# Assigned task
Which lines of the entries below run from the one holding "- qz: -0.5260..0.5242" to the one holding "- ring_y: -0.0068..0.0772", inclusive? Set down exactly those lines and no others.

(Provided records)

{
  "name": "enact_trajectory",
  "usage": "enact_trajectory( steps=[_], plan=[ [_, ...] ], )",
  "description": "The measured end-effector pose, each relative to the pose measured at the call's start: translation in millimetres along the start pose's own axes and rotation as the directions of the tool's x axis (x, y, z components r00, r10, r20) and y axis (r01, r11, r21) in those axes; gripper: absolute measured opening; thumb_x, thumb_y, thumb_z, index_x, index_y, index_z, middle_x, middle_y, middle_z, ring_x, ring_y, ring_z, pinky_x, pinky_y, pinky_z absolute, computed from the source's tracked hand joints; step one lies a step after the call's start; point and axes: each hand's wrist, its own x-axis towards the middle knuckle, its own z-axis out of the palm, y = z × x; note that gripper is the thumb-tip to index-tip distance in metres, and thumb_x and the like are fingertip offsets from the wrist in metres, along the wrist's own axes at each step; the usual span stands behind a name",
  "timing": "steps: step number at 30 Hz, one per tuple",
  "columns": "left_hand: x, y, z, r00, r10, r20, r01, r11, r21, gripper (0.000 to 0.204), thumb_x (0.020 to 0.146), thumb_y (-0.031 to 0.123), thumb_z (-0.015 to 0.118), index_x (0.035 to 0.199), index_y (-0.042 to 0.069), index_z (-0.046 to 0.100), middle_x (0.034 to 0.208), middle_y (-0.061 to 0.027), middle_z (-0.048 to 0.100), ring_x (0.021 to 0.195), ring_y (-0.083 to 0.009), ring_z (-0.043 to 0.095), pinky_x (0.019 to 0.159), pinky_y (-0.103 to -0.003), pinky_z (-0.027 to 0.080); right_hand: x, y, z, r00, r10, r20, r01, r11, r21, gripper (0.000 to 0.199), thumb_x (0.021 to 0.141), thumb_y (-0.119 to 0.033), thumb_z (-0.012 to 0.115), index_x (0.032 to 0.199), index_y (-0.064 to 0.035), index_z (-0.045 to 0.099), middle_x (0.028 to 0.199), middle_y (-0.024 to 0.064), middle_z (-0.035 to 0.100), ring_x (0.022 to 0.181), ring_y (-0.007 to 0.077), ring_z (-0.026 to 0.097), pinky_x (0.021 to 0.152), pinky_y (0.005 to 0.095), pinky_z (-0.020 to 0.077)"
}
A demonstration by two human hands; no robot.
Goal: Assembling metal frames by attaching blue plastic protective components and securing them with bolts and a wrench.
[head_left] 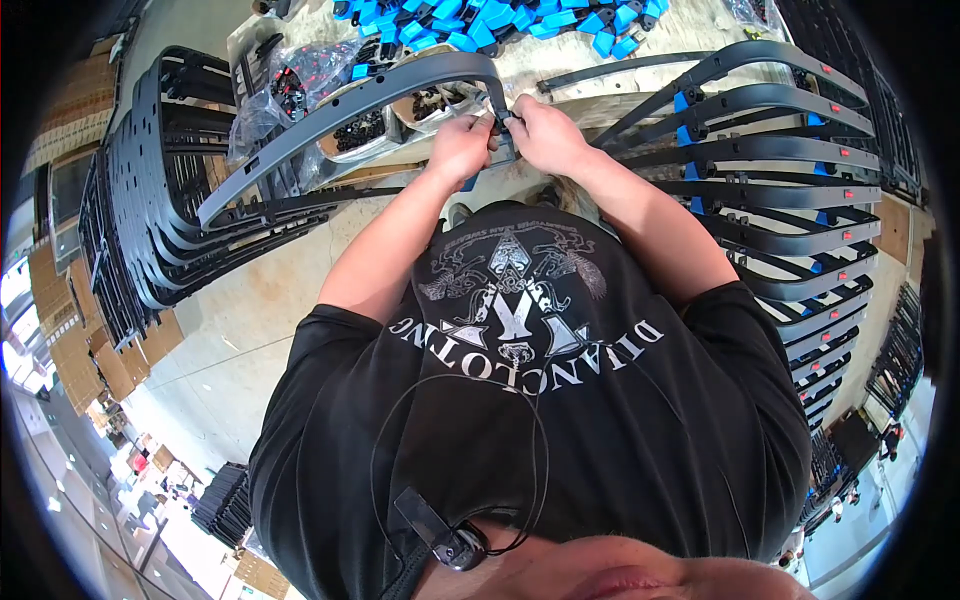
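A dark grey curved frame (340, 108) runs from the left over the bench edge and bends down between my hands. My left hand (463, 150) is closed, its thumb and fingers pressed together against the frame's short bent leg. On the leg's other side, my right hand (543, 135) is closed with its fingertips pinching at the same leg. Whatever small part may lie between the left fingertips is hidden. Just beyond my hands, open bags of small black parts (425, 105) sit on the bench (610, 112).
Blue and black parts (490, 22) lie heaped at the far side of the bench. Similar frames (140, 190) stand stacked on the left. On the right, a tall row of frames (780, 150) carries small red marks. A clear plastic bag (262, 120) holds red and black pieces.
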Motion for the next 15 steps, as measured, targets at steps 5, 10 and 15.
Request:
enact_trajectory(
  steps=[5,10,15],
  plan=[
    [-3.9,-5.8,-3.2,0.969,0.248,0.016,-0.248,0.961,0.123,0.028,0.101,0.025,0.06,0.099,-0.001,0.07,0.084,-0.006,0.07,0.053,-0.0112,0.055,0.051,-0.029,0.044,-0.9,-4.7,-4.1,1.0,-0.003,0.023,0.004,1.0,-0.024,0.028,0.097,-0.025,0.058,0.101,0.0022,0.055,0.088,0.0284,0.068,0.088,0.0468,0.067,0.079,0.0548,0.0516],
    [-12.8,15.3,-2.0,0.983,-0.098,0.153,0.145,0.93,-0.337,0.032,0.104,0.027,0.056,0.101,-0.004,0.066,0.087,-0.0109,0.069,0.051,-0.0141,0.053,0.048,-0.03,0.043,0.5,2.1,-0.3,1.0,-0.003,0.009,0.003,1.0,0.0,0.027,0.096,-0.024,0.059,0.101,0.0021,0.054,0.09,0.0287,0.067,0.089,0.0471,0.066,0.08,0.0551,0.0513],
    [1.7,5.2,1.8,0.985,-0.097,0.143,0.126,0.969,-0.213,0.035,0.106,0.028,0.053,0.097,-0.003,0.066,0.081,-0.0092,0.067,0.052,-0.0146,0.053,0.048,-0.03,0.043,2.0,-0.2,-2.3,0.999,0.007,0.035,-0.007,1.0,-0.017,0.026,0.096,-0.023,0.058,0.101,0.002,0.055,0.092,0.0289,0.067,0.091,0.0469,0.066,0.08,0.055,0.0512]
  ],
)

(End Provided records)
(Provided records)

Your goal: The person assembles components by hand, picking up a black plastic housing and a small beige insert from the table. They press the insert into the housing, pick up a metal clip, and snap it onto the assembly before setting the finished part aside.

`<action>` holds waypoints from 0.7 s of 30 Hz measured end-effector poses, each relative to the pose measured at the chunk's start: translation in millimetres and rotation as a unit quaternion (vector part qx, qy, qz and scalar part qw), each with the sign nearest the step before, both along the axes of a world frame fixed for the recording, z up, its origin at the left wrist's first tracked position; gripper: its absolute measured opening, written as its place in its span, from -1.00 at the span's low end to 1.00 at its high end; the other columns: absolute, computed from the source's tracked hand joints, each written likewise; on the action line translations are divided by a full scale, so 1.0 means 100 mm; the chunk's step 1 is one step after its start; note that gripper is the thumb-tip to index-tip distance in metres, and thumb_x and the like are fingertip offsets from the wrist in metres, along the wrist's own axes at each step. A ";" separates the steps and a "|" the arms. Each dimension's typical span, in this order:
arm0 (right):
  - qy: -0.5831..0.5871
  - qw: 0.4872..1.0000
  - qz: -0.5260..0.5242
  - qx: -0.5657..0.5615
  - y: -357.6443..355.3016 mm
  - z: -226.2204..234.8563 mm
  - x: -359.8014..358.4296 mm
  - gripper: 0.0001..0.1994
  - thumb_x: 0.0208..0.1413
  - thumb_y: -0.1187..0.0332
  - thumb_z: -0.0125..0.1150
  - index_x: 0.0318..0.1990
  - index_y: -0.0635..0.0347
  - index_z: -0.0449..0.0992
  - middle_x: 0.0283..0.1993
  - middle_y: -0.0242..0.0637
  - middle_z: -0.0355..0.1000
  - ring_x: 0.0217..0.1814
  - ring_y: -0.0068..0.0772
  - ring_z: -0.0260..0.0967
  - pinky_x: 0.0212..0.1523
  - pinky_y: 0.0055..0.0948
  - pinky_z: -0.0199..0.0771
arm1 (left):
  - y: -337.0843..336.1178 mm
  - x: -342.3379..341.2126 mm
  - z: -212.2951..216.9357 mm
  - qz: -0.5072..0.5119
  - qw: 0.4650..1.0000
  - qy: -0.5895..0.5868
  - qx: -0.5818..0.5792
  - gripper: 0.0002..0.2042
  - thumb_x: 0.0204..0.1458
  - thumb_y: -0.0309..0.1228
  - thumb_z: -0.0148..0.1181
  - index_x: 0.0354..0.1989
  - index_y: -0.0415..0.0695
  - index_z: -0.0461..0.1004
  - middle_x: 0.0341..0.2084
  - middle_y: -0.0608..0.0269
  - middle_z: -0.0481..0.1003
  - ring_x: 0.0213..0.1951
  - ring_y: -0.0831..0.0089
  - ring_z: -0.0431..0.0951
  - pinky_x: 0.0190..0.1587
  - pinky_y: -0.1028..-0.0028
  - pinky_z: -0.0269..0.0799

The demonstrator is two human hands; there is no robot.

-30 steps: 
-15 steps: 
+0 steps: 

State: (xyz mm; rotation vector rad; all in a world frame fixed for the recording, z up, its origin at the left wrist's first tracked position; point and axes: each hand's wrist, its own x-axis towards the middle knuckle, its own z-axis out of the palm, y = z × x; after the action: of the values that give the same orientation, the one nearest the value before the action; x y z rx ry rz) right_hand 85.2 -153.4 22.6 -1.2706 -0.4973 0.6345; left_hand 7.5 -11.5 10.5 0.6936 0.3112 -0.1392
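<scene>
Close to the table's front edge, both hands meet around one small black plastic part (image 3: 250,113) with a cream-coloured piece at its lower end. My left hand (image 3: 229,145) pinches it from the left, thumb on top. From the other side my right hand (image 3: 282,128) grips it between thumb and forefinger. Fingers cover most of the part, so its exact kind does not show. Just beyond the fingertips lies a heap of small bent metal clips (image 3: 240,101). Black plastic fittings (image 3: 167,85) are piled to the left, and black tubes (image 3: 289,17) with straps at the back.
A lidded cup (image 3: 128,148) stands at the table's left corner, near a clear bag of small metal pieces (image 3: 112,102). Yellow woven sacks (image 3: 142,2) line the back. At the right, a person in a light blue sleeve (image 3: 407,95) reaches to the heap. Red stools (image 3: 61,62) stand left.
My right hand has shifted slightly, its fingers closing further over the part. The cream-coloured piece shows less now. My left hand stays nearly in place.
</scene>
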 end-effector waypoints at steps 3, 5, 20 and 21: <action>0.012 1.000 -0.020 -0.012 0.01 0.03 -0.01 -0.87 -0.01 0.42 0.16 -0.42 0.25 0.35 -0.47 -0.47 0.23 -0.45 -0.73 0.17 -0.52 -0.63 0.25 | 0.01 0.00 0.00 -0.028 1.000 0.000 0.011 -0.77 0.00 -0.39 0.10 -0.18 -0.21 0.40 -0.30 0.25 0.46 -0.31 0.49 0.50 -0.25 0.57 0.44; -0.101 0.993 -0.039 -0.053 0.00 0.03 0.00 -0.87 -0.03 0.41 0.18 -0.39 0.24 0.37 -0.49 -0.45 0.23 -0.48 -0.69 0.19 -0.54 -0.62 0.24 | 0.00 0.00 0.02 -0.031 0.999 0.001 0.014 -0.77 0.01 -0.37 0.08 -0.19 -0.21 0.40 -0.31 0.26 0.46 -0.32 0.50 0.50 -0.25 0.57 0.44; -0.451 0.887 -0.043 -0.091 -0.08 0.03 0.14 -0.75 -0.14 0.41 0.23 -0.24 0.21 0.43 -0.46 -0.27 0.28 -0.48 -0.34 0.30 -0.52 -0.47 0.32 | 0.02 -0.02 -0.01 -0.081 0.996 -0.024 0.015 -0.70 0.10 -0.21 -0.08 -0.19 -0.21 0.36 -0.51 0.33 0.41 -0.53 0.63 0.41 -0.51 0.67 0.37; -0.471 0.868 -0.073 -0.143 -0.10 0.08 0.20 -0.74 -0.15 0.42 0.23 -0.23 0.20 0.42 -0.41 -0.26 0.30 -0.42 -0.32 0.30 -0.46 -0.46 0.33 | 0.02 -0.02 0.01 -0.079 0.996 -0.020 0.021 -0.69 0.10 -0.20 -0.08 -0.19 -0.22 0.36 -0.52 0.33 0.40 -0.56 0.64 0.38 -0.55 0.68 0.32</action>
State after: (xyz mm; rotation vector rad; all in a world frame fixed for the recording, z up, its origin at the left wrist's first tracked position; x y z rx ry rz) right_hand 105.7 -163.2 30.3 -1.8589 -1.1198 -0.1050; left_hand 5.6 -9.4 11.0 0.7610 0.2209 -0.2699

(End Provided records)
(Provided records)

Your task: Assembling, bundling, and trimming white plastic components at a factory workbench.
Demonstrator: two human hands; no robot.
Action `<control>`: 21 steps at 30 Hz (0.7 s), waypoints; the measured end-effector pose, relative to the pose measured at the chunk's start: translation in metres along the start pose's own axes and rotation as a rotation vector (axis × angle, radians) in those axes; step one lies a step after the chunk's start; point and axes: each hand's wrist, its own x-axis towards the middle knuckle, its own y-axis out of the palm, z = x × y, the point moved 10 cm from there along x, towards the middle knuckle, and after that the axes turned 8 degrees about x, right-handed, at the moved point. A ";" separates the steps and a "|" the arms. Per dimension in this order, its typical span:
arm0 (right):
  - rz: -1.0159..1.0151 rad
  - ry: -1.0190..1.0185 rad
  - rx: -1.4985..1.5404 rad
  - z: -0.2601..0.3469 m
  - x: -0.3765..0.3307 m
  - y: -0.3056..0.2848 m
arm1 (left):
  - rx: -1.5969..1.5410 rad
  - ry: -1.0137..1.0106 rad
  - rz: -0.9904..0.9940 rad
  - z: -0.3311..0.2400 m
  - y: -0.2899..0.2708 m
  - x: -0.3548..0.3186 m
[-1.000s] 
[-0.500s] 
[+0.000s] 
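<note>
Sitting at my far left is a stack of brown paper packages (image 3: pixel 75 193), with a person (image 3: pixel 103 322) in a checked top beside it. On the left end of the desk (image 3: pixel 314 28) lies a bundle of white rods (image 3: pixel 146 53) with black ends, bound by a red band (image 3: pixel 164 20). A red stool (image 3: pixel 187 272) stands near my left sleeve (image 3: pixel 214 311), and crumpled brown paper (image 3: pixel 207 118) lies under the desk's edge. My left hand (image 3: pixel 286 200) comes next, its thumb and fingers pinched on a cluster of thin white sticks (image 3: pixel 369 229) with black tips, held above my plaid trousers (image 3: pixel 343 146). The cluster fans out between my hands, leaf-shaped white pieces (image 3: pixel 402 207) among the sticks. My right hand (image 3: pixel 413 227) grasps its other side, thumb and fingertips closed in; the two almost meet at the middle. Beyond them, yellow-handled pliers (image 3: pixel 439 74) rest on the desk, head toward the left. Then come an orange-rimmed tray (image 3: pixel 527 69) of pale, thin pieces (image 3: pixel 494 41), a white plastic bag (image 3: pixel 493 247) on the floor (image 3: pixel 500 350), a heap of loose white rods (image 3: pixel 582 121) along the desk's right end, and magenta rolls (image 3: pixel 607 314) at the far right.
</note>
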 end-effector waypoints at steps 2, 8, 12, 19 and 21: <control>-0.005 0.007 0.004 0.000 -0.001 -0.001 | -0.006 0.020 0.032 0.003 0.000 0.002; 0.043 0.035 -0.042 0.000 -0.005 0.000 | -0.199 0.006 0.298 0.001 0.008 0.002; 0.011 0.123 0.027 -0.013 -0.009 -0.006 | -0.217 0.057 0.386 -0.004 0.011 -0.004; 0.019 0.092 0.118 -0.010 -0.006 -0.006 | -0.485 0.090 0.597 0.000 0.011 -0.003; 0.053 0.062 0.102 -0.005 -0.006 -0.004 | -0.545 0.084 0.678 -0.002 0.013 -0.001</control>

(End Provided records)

# Answer section
  - qz: -0.5260..0.5242
  - qx: -0.5657..0.5615
  - y: -357.6443..355.3016 mm
  - z: -226.2204..234.8563 mm
  - x: -359.8014..358.4296 mm
  - gripper: 0.0001..0.1994
  - thumb_x: 0.0208..0.1413
  - thumb_y: -0.1187..0.0332
  - thumb_z: -0.0125..0.1150
  - index_x: 0.0318..0.1990
  - index_y: -0.0635..0.0347
  - index_z: -0.0449..0.0992
  - middle_x: 0.0283..0.1993
  - middle_y: -0.0242..0.0637
  - middle_z: -0.0355..0.1000
  - ring_x: 0.0217..0.1814
  - ring_y: -0.0068..0.0772

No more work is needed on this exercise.